▶ **PROBLEM TO SOLVE**:
Each record must be retyped word for word.

= Beginning of Section =

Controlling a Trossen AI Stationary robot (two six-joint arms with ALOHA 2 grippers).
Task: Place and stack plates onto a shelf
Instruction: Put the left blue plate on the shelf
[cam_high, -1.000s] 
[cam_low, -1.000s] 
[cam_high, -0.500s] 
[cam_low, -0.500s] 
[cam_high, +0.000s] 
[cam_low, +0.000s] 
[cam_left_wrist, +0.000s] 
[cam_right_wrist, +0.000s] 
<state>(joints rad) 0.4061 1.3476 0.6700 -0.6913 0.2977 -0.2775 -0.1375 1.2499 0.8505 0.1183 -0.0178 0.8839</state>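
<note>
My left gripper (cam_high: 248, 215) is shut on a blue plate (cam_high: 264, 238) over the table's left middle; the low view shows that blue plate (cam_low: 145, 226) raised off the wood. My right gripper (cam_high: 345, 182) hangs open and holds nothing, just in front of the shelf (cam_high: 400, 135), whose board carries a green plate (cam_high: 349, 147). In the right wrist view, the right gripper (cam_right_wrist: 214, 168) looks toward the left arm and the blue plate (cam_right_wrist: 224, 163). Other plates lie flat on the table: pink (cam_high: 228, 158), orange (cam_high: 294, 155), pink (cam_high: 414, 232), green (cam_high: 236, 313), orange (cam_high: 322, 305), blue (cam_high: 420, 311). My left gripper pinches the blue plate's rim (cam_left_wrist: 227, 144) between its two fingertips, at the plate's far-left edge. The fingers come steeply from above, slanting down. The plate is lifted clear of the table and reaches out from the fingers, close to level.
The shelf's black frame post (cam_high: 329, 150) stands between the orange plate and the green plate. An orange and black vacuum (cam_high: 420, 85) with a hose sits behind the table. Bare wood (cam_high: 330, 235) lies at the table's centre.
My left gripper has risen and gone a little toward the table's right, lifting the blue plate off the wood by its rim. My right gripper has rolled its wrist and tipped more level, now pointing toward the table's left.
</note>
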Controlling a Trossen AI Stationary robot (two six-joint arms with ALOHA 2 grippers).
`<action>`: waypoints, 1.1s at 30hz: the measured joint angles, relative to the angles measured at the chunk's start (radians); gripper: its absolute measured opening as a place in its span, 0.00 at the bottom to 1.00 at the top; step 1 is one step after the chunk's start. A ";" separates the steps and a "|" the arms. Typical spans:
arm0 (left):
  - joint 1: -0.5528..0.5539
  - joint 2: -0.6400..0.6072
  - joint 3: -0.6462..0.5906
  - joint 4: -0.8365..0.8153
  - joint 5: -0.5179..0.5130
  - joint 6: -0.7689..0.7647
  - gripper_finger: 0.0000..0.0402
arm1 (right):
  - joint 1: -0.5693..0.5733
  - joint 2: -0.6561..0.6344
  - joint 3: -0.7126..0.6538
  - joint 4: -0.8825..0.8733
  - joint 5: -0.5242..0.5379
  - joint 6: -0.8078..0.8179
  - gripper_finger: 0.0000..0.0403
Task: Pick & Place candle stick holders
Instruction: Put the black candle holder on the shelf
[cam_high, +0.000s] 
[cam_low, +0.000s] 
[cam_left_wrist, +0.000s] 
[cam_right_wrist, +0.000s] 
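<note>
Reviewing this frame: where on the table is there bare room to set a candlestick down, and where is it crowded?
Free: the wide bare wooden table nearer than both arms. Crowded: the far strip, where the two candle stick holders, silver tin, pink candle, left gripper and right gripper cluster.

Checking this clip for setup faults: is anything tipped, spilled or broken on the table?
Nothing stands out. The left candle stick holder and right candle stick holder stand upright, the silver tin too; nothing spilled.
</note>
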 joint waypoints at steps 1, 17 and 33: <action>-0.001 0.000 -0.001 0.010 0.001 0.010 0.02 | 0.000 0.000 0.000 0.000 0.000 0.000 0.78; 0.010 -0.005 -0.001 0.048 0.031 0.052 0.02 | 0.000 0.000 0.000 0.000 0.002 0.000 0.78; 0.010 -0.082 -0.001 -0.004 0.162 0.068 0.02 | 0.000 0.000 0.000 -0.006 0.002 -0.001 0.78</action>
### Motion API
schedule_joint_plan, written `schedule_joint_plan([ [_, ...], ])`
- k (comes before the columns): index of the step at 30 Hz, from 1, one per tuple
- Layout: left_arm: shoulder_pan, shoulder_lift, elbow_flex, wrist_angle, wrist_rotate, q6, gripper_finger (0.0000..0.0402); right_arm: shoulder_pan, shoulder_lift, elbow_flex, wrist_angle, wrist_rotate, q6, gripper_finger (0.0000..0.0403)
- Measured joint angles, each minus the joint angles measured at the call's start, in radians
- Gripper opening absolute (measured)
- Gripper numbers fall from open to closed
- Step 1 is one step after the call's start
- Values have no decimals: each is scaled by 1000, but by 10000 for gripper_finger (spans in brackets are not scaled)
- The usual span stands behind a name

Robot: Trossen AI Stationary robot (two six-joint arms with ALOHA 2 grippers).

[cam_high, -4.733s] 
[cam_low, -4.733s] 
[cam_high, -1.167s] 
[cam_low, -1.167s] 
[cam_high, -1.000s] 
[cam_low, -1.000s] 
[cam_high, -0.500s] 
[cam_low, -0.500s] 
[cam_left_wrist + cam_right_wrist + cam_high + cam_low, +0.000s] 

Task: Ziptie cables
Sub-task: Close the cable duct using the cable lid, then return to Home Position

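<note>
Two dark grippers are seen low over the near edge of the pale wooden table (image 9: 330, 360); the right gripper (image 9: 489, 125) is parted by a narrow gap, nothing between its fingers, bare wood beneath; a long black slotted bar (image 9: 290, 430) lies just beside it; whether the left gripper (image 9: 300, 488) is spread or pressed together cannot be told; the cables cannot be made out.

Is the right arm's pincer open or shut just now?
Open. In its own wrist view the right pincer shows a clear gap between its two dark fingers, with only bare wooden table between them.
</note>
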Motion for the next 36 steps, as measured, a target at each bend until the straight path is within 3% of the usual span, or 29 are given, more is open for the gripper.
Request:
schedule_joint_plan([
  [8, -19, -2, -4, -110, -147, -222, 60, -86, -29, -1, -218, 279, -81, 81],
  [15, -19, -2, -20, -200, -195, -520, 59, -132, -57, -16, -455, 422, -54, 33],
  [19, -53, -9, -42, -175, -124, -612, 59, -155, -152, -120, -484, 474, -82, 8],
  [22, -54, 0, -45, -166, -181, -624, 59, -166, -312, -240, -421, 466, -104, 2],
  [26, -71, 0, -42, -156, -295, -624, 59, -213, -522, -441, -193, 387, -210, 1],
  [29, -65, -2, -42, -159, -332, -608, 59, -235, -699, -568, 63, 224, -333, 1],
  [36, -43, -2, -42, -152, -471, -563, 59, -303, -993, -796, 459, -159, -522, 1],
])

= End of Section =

▶ **TASK RESPONSE**:
Controlling a Trossen AI Stationary robot (two six-joint arms with ALOHA 2 grippers).
Task: Place and stack plates onto a shelf
Instruction: Put the left blue plate on the shelf
[cam_high, -1.000s] 
[cam_low, -1.000s] 
[cam_high, -0.500s] 
[cam_low, -0.500s] 
[cam_high, +0.000s] 
[cam_low, +0.000s] 
[cam_left_wrist, +0.000s] 
[cam_right_wrist, +0.000s] 
<state>(joints rad) 0.4061 1.3476 0.6700 -0.6913 0.2977 -0.2775 -0.1375 1.2499 0.8505 0.1183 -0.0178 0.8839</state>
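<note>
My left gripper (cam_high: 248, 215) is shut on a blue plate (cam_high: 264, 238) over the table's left middle; the low view shows that blue plate (cam_low: 145, 226) raised off the wood. My right gripper (cam_high: 345, 182) hangs open and holds nothing, just in front of the shelf (cam_high: 400, 135), whose board carries a green plate (cam_high: 349, 147). In the right wrist view, the right gripper (cam_right_wrist: 214, 168) looks toward the left arm and the blue plate (cam_right_wrist: 224, 163). Other plates lie flat on the table: pink (cam_high: 228, 158), orange (cam_high: 294, 155), pink (cam_high: 414, 232), green (cam_high: 236, 313), orange (cam_high: 322, 305), blue (cam_high: 420, 311). My left gripper pinches the blue plate's rim (cam_left_wrist: 227, 144) between its two fingertips, at the plate's far-left edge. The fingers come steeply from above, slanting down. The plate is lifted clear of the table and reaches out from the fingers, close to level.
The shelf's black frame post (cam_high: 329, 150) stands between the orange plate and the green plate. An orange and black vacuum (cam_high: 420, 85) with a hose sits behind the table. Bare wood (cam_high: 330, 235) lies at the table's centre.
My left gripper has risen and gone a little toward the table's right, lifting the blue plate off the wood by its rim. My right gripper has rolled its wrist and tipped more level, now pointing toward the table's left.
</note>
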Controlling a Trossen AI Stationary robot (two six-joint arms with ALOHA 2 grippers).
`<action>`: waypoints, 1.1s at 30hz: the measured joint angles, relative to the angles measured at the chunk's start (radians); gripper: its absolute measured opening as a place in its span, 0.00 at the bottom to 1.00 at the top; step 1 is one step after the chunk's start. A ";" separates the steps and a "|" the arms. Typical spans:
arm0 (left):
  - joint 1: -0.5528..0.5539
  - joint 2: -0.6400..0.6072
  - joint 3: -0.6462..0.5906
  - joint 4: -0.8365..0.8153
  - joint 5: -0.5179..0.5130
  - joint 6: -0.7689..0.7647
  - gripper_finger: 0.0000..0.0402
arm1 (right):
  - joint 1: -0.5693..0.5733
  - joint 2: -0.6561..0.6344
  - joint 3: -0.7126..0.6538
  - joint 4: -0.8825..0.8733
  - joint 5: -0.5242..0.5379
  - joint 6: -0.8078..0.8179
  - gripper_finger: 0.0000..0.0403
Task: Pick & Place candle stick holders
Instruction: Put the black candle holder on the shelf
[cam_high, +0.000s] 
[cam_low, +0.000s] 
[cam_left_wrist, +0.000s] 
[cam_right_wrist, +0.000s] 
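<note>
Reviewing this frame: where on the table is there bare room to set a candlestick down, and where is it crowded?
Free: the wide bare wooden table nearer than both arms. Crowded: the far strip, where the two candle stick holders, silver tin, pink candle, left gripper and right gripper cluster.

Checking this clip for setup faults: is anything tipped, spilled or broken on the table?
Nothing stands out. The left candle stick holder and right candle stick holder stand upright, the silver tin too; nothing spilled.
</note>
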 joint waypoints at steps 1, 17 and 33: <action>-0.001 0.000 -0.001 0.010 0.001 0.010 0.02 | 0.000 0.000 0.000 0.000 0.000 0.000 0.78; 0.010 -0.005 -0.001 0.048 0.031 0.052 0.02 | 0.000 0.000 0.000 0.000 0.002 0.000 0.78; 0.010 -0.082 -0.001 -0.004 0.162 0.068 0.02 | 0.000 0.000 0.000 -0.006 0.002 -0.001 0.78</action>
### Motion API
schedule_joint_plan, written `schedule_joint_plan([ [_, ...], ])`
- k (comes before the columns): index of the step at 30 Hz, from 1, one per tuple
- Layout: left_arm: shoulder_pan, shoulder_lift, elbow_flex, wrist_angle, wrist_rotate, q6, gripper_finger (0.0000..0.0402); right_arm: shoulder_pan, shoulder_lift, elbow_flex, wrist_angle, wrist_rotate, q6, gripper_finger (0.0000..0.0403)
- Measured joint angles, each minus the joint angles measured at the call's start, in radians
- Gripper opening absolute (measured)
- Gripper numbers fall from open to closed
- Step 1 is one step after the call's start
- Values have no decimals: each is scaled by 1000, but by 10000 for gripper_finger (spans in brackets are not scaled)
- The usual span stands behind a name

Robot: Trossen AI Stationary robot (two six-joint arms with ALOHA 2 grippers).

[cam_high, -4.733s] 
[cam_low, -4.733s] 
[cam_high, -1.167s] 
[cam_low, -1.167s] 
[cam_high, -1.000s] 
[cam_low, -1.000s] 
[cam_high, -0.500s] 
[cam_low, -0.500s] 
[cam_left_wrist + cam_right_wrist + cam_high + cam_low, +0.000s] 

Task: Ziptie cables
Sub-task: Close the cable duct using the cable lid, then return to Home Position

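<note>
Two dark grippers are seen low over the near edge of the pale wooden table (image 9: 330, 360); the right gripper (image 9: 489, 125) is parted by a narrow gap, nothing between its fingers, bare wood beneath; a long black slotted bar (image 9: 290, 430) lies just beside it; whether the left gripper (image 9: 300, 488) is spread or pressed together cannot be told; the cables cannot be made out.

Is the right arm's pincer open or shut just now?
Open. In its own wrist view the right pincer shows a clear gap between its two dark fingers, with only bare wooden table between them.
</note>
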Motion for the next 36 steps, as measured, a target at each bend until the straight path is within 3% of the usual span, or 29 are given, more is open for the gripper.
Request:
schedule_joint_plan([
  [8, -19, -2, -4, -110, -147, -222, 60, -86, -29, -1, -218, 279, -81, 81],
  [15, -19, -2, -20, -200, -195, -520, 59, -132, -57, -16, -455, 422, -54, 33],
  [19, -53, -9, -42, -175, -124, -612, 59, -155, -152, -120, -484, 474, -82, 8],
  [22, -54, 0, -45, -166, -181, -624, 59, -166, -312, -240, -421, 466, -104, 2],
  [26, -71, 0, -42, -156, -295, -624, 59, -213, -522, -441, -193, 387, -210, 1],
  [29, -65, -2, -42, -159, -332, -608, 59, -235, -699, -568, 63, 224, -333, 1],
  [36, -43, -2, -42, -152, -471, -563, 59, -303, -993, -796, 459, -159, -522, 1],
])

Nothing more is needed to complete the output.